Она подозрительно принюхалась к подошедшему сыну, а тот тревожно подумал: «Миллионер или алкоголик?» Оправдание на оба обвинения было одно: «Раз в месяц-то можно», но обвинение в расточительстве всегда сопровождалось получасовым профессиональным пилением…
– И лакали с ним, – утвердительно, но не особенно грозно произнесла Тамара Ивановна.
– Пива выпили, – смиренно молвил Гена.
– Ну, раз в месяц-то можно, – сказал он и улыбнулся взглядом.
– Конечно, раз в месяц, – проворчала Тамара Ивановна. – Только и делает, что лакает…
На том и кончилось.
За ужином, состоявшим из сосисок с подгоревшим рисом, она рассказала сыну, что Галка (ох уж эта Галка!) позвонила сразу же. Тамара Ивановна только-только пришла из садика, разулась – и звонок. А еще она отводила домой Сашку и Машку (они опять подрались, ей пришлось разнимать их). Светка о своих детях совсем не думает, а она что – нанялась, что ли? Ладно, отвела – не трудно, но когда-нибудь она скажет этой Светке…

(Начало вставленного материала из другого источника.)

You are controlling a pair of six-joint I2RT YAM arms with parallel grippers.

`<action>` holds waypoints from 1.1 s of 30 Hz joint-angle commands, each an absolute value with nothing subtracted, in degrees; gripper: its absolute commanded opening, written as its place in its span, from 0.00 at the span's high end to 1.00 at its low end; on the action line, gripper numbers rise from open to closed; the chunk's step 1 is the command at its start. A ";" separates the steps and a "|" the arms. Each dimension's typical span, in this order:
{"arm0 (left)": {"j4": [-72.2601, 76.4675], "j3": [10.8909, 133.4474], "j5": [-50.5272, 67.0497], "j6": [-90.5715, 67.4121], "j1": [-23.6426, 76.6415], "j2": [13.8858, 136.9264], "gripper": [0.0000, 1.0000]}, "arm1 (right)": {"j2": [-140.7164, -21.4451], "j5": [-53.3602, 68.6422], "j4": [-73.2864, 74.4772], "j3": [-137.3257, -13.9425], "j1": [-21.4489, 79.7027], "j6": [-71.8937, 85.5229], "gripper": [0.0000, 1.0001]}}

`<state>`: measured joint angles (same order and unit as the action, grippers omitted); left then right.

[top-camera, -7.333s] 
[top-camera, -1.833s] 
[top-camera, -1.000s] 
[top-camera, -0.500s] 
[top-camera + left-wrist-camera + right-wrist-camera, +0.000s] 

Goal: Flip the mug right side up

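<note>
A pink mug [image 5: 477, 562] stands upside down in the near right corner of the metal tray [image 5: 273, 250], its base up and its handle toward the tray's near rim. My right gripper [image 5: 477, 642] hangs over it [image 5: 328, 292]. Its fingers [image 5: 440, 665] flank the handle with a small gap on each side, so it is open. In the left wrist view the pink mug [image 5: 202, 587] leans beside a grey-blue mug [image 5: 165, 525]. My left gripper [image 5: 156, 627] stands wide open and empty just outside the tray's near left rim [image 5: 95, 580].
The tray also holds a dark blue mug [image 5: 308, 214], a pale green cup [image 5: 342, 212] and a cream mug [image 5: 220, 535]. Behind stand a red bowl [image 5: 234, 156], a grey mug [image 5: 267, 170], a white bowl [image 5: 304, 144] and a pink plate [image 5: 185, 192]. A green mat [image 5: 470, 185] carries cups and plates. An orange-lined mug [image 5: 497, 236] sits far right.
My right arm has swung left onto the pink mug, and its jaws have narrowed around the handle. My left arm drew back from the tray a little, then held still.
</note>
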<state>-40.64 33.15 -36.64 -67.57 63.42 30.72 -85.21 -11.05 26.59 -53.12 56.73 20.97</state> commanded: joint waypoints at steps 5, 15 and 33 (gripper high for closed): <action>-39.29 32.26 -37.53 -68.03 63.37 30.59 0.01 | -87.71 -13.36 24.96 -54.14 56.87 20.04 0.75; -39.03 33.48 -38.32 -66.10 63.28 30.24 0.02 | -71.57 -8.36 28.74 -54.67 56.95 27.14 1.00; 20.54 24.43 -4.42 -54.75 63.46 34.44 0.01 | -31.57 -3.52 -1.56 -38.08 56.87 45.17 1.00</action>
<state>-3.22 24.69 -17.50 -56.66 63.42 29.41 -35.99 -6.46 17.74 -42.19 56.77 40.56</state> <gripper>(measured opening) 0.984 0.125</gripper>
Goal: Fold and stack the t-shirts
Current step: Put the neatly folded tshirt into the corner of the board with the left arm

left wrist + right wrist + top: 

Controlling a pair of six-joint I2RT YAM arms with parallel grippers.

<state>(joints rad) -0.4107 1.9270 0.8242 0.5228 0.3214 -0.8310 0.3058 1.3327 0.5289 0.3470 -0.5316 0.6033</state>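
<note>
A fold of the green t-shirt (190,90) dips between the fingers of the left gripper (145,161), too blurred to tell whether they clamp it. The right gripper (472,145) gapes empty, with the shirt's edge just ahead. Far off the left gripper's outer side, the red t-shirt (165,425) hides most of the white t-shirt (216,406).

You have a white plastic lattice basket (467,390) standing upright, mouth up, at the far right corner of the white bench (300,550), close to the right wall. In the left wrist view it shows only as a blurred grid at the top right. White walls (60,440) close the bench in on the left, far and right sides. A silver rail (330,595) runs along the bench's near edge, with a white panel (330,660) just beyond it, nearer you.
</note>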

Гена слушал с наслаждением: он понимал красоту и естественность бессмысленных разговоров, для которых не нужно ни малейших умственных усилий. Такие разговоры подобны птичьим трелям; сам Гена не умел в них участвовать, но слушал с величайшим наслаждением.
И вдруг он вскочил с табурета, задев рукой вилку, так что ком риса взвился в воздух и упал на пол.
– Вот же оно, вот! – простонал Гена.
– Ты чего?! – вскричала Тамара Ивановна.
– Ну почему не идет? – забормотал он, словно в бреду. – Почему, почему не пишется?..
И, вздохнув глубоко, Гена заорал так, что его услышали соседи и снизу, и сверху, и слева, и справа:
Глава третьяСегодня умерла мама.
А. Камю
Похорон я не помню. Помню только, что мне навязывали большой мамин портрет в белой бумажной рамке и хотели, чтобы я шел впереди процессии. А я отказался. По уголку портрет перехватывала широкая коричневая лента – такие вплетали в косы девочек-первоклашек, когда я был маленьким. Я думал о первоклашках, о своей курточке с синим букварем на рукаве и ничего не видел. Потом, помню, долго болели глаза: я не моргал и не плакал, а всё куда-то таращился.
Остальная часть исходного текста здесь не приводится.